The Treasury recently released two consultation on improving employee share schemes that resulted from the commitment that was made in the Innovation Agenda announcement.
Below are the 2 links to the consultation:
Below are details of our submission and our thinking in this area. We hope that it helps start-ups and unlisted companies in making submissions on this area.
Key Issue for Start-ups and Unlisted Companies
The current barrier to the implementation of ESS has been the disclosure regime for unlisted companies and start-ups.
The current ASIC Class order has a cap for unlisted companies of $5,000 which means that most unlisted that want to issue shares under a plan need to file a Offer Information Statement (OIS) if they can not fall within the exemptions in section 708. Most companies can only use this exemption and those in s708 whilst they are in the first years of growth. Once they have value or a certain number of employees the exemptions and Class Order relief are no longer relevant. The $5,000 is not sufficiently high for the purposes of start-ups because the ESS is primarily used to attract and retain talent and the cap is just too small to be effective once the company’s shares have value.
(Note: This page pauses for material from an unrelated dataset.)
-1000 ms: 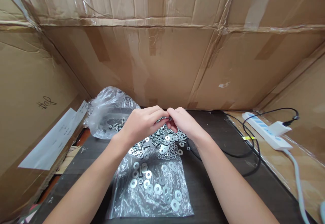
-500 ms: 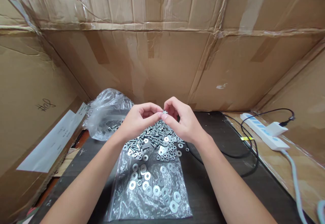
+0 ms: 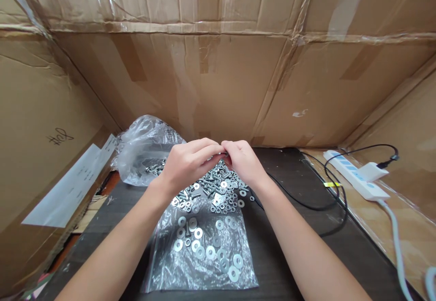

The current disclosure document that would be used – the OIS – has a number of limitations:
- Cost – most companies in the start-up or SME phase do not have to have audited accounts that are required for the OIS or the cost of drafting and creating the OIS is too high for companies where cashflow is a significant issue. An OIS would commonly cost $15,000 or more to create and a specific audit would be a similar amount.
- Disclosure of sensitive information – this is mentioned in the exposure draft and is a key barrier to companies using the OIS regime. Part of the attraction of the unlisted regime is the non-disclosure of competitive information.
Key Principles that Should Apply
- Simplicity – the regime that applies should apply to all unlisted companies so that companies are able to keep track of and abide by the regulatory requirements. The potential complexities of the current draft are that companies need to consider if they fall within the start-up regime, when that ends and when the current drafted legislative release can apply. It would be simpler if the key issue around the disclosure provision is addressed;
- Informing employees adequately – employees need to be adequately informed to make a decision to accept the offer and this information is not readily available for unlisted companies. The current offer document under the ASIC Class Order for listed companies covers all of the necessary requirements apart from the provision of financials. The Class Order relief already has in built in it non-disclosure of sensitive information. The Class Order could be updated so that the Offer Document is the same as for listed entities with the requirement that unlisted companies also include the financials for the company and there is an annual update of share price and financial information. Providing employees with information at the time of the offer does not inform employees about the ongoing financial viability of the company and does not protect the employee as well as potentially it could. Ongoing information to employees would also improve the effectiveness of the ESS.
- Cost – the current draft proposal does not address one of the key barriers which is cost. An OIS would still be needed and this would still incur significant cost.
EOA would respectfully recommend that the current cap in s708(1) be increased to 50 investors in 12 months up to a $4 million cap. This would assist companies with employee share schemes (most SMEs have less than 50 employees and would also address the issues with capital raising through crowd sourced equity). Alternatively, the ASIC Class Order relief for unlisted is updated to have an unlimited cap (i.e. the $5,000 is removed). The Offer Document would be similar to the listed company relief with the additional requirement to include financials in the Offer Document and provide an annual update to employees. The final alternative which requires no amendment to legislation is to clarify the application of the current s708(15). The current exemption relates to offers for no consideration and could apply to free shares given to employees where equity is used as a top up because cashflow is insufficient to meet a market competitive salary. The current interpretation of this exemption is that consideration is given through the employee’s work.